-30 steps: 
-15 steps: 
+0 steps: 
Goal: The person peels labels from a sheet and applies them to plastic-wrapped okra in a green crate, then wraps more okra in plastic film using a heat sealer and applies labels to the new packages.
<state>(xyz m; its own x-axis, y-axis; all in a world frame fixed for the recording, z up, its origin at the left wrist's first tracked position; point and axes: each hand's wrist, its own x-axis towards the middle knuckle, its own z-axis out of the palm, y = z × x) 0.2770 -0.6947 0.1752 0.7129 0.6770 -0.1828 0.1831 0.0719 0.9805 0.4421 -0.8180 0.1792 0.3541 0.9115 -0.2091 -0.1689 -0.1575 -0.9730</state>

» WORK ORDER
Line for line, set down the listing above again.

» EXPECTED OUTPUT
-30 steps: 
-15 steps: 
+0 steps: 
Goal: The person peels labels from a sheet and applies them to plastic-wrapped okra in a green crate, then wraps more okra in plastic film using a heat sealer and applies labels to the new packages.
<state>(xyz m; its own x-axis, y-axis; all in a world frame fixed for the recording, z up, its origin at the left wrist's first tracked position; point and axes: each hand's wrist, its own x-axis towards the middle knuckle, its own z-axis out of the palm, y = z × x) 0.2770 -0.6947 0.1752 0.7129 0.6770 -0.1828 0.1831 0.0719 0.9805 0.4421 -0.8180 0.1792 0.3541 0.9115 -0.2091 -0.1689 -0.1575 -0.9730</state>

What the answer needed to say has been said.